Gemeinhin Konsens der Sicherheitsexperten war bisher: Wer im Internet auf einige Details achten wollte, kann sich dort mit halbwegs gutem Gewissen bewegen. Doch ein gemeinsamer Bericht in der New York Times und im Guardian legt nun offen, dass die großen Geheimdienste, und dazu gehören natürlich die amerikanische NSA und der britische GCHQ, bereits längst alltägliche Sicherheitsprotokolle umgehen, unterminieren und / oder schlicht und ergreifend auch knacken.

Welches Interesse die Geheimdienste treibt, ist klar: Nicht nur offene Kommunikation soll einsehbar sein, sondern auch die verschlüsselte. Dazu startete die NSA das Projekt "Bullrun" und die britische GCHQ nennt sein Gegenstück "Edgehill". Beide Projekte sind den Informationen von Edward Snowden nach dazu ausgelegt, Sicherheitsmechanismen auszuhebeln. Das Budget beider Projekte ist weitaus größer, als in den bisher bekannt gewordenen Maßnahmen der Geheimdienste. 254,9 Millionen US-Dollar gibt die US-Regierung jährlich dafür aus, 10 Mal so viel wie für PRISM. Mehr als 30.000 Mitarbeiter beschäftigt alleine der amerikanische Geheimdienst in diesem Bereich.

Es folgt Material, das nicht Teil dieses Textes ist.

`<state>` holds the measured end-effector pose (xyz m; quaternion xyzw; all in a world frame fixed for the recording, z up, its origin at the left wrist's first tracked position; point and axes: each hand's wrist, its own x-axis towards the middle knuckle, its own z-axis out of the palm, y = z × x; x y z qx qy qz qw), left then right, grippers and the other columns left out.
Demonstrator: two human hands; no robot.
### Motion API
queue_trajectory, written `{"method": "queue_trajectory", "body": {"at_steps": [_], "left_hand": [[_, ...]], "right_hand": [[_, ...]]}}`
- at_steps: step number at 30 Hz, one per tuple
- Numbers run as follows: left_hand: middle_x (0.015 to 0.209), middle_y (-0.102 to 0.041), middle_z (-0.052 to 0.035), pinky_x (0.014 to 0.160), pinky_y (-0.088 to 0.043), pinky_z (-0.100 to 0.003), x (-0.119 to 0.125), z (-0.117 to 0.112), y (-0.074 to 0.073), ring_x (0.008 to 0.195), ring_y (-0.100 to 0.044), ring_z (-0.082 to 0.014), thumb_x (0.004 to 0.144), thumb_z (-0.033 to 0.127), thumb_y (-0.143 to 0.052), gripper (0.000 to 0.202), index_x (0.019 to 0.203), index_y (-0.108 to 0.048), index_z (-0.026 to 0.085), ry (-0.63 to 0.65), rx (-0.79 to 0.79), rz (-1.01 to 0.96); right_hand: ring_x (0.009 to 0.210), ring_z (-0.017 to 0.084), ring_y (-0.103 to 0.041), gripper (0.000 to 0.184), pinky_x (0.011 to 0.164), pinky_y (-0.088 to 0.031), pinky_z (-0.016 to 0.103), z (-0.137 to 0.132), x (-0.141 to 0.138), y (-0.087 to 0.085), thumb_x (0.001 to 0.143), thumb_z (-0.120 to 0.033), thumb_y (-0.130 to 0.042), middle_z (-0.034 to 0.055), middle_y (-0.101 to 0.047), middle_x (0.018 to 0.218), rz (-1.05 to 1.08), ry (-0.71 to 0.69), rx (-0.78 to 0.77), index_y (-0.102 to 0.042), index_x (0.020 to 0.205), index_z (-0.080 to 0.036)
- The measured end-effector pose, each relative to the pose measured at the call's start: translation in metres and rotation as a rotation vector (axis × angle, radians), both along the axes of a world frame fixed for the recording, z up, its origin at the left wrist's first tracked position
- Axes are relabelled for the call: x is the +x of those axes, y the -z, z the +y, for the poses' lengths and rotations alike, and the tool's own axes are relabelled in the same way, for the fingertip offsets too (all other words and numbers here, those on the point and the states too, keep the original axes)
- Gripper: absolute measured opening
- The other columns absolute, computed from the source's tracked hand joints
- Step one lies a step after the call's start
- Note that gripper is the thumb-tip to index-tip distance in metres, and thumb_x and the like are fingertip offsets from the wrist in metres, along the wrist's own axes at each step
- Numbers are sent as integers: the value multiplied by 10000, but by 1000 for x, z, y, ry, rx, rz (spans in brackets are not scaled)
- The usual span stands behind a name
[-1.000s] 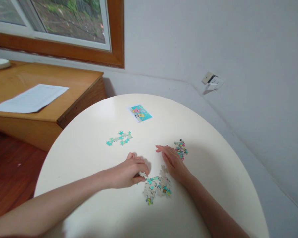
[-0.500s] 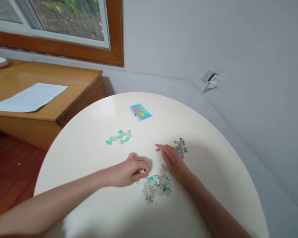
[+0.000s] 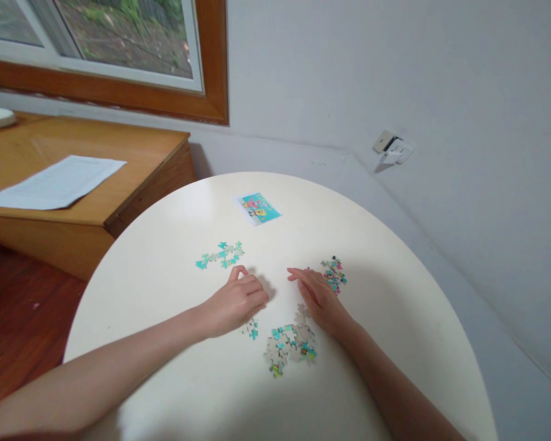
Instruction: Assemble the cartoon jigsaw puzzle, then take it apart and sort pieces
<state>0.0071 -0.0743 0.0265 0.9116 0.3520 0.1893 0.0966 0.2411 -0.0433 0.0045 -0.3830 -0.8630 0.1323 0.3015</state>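
Note:
My left hand hovers over the white table with its fingers curled downward and one outer finger sticking out. Its fingertips and thumb are turned away, so anything held there is hidden. Just below it lie a few small jigsaw pieces. My right hand rests with fingers stretched out and holds nothing visible. Beside it, on the right, is a pile of colourful jigsaw pieces, partly covered by the hand. Nearer to me, between the forearms, is a cluster of jigsaw pieces, many grey side up.
Another group of turquoise and grey jigsaw pieces lies left of centre on the round table. A cartoon picture card sits toward the far edge. Paper lies on a wooden desk at left. A wall socket is behind.
My left hand has moved away from the near cluster, up and to the left, uncovering the small pieces below it. My right hand has stayed in place.

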Motion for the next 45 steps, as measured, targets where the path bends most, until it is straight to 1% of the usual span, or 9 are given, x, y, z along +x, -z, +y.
{"method": "queue_trajectory", "body": {"at_steps": [6, 10, 15, 25, 31, 36, 39, 42, 45], "left_hand": [[783, -652, 16, 922, -248, -368, -1, 1, -1, 796, -572, -130, 922, 223, -497, 157, 808, -599, 188, -38, -107, -137], [870, -648, -10, 858, -281, -361, -5, 3, -5, 863, -565, -158, 895, 210, -532, 134, 804, -630, 195, -150, -49, -203], [768, -643, -21, 744, -299, -332, -10, 11, -2, 781, -546, -169, 894, 215, -525, 165, 797, -654, 184, -253, 9, -221], [854, -706, -16, 791, -262, -367, -9, 13, 6, 824, -551, -178, 909, 202, -501, 191, 903, -691, 217, -243, 77, -99], [920, -696, -39, 789, -252, -389, -6, 13, 5, 882, -533, -213, 875, 145, -534, 185, 882, -705, 214, -280, 22, 39], [1014, -657, -74, 801, -265, -402, -5, 10, 2, 928, -520, -234, 866, 137, -504, 214, 895, -704, 207, -295, -9, 71], [1051, -633, -89, 811, -275, -409, -5, 9, 2, 946, -520, -241, 841, 105, -476, 260, 958, -690, 195, -290, -38, 81], [1050, -624, -94, 822, -282, -414, -5, 9, 3, 946, -525, -240, 818, 88, -454, 308, 1016, -670, 183, -289, -65, 75], [965, -635, -85, 809, -289, -408, -5, 8, -2, 901, -533, -232, 813, 109, -455, 289, 988, -672, 185, -297, -66, 72]], "right_hand": [[975, 195, -631, 314, 937, -457, 433, 1, 0, 1, 943, -192, -332, 54, -691, 981, -8, 7, 0, -506, 1201, -233], [967, 190, -633, 305, 921, -467, 417, 1, 0, 2, 943, -186, -333, 57, -692, 982, 0, 3, 15, -510, 1189, -223], [972, 192, -629, 301, 933, -454, 420, 1, 0, 3, 945, -191, -334, 58, -691, 983, 0, 6, 13, -515, 1184, -214], [958, 191, -631, 312, 935, -448, 415, 1, 0, 3, 952, -222, -318, 62, -688, 976, 1, 3, -5, -522, 1187, -227], [954, 189, -633, 305, 923, -455, 414, 1, 0, 3, 944, -197, -327, 59, -691, 981, -2, 4, 10, -521, 1179, -217], [961, 191, -633, 308, 925, -456, 407, 1, 0, 3, 942, -196, -332, 58, -694, 974, 2, 13, 15, -528, 1178, -219], [969, 191, -632, 314, 936, -452, 408, 1, 0, 2, 943, -203, -330, 58, -693, 980, -3, 9, 4, -529, 1186, -222], [970, 190, -633, 310, 940, -452, 409, 1, 0, 3, 944, -204, -330, 55, -694, 978, -1, 7, 3, -529, 1181, -223], [964, 188, -633, 303, 942, -449, 412, 2, 0, 4, 945, -202, -331, 56, -695, 976, 7, 8, 10, -526, 1176, -220]]}}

Unterschiedliche Angriffsvektoren werden genutzt, um die Verschlüsselungen zu umgehen. So bricht die TAO (Tailored Access Operation) in Systeme ein, um die Kommunikation abzufangen, bevor sie überhaupt verschlüsselt wird. Betroffen sind davon vor allem Server, Router, Switches aber auch Endkunden-Hardware (also z.B. heimische Rechner). Viel Geld fließt offenbar auch für Zero-Day-Exploits, also bisher unbekannte Sicherheitslücken, die dann ausgenutzt werden. Das PPTP-Protokoll in VPNs gilt aufgrund diverser Sicherheitslücken schon längst als nicht mehr sicher - genutzt wird es dennoch.

Ist die Verschlüsselung als solche zu sicher, gehen die Geheimdienste offenbar andere Wege. Dazu werden notwendige Schlüssel entweder gestohlen oder es werden Hintertüren in Hard- und Software zur Verschlüsselung eingebaut. Diese sind natürlich nicht offensichtlich auf z.B. die NSA zurückzuführen, sondern als zufällige Sicherheitslücke getarnt. Eine noch so kleine Sicherheitslücke kann ein bombensicher wirkendes Verschlüsselungs-Konstrukt allerdings zum Einsturz bringen.

Die Frage ist dann nur noch: Arbeiten Entwickler von Hard- und Software mit den Geheimdiensten zusammen, um solche Hintertüren zu implementieren, oder sind die meisten Sicherheitslücken wirklich rein zufällig? Die Berichte der New York Times und des Guardian nennen keine konkreten Unternehmen, die Rede ist aber sehr wohl davon, dass vereinzelt eine Zusammenarbeit stattfindet.

Wie kann ich mich nun dagegen schützen und welche Maßnahmen können ergriffen werden?

Offenbar zielen die Geheimdienste im Speziellen auf Virtual Private Networks (VPN), Voice over IP und 4G-Netze. UMTS gilt bereits seit Jahren als geknackt, insofern sollte man sich gut überlegen, welche Kommunikation über die mobile Datenverbindung stattfindet. Für VPNs sollte nicht mehr das PPTP-Protokoll verwendet werden, sondern wenn möglich ein OpenVPN mit AES-256-CBC.

Es gilt sich die Verschlüsselung selbst genauer anzuschauen. Je offener diese protokolliert ist und nachvollzogen werden kann, desto geringer ist die Chance, dass ein Dritter sich in die Kommunikation mit einklinken oder diese später entschlüsseln kann. Snowden selbst sagt dazu: "Verschlüsselung funktioniert. Sauber implementierte, starke Verschlüsselung ist eines der wenigen Dinge, auf die man sich noch verlassen kann."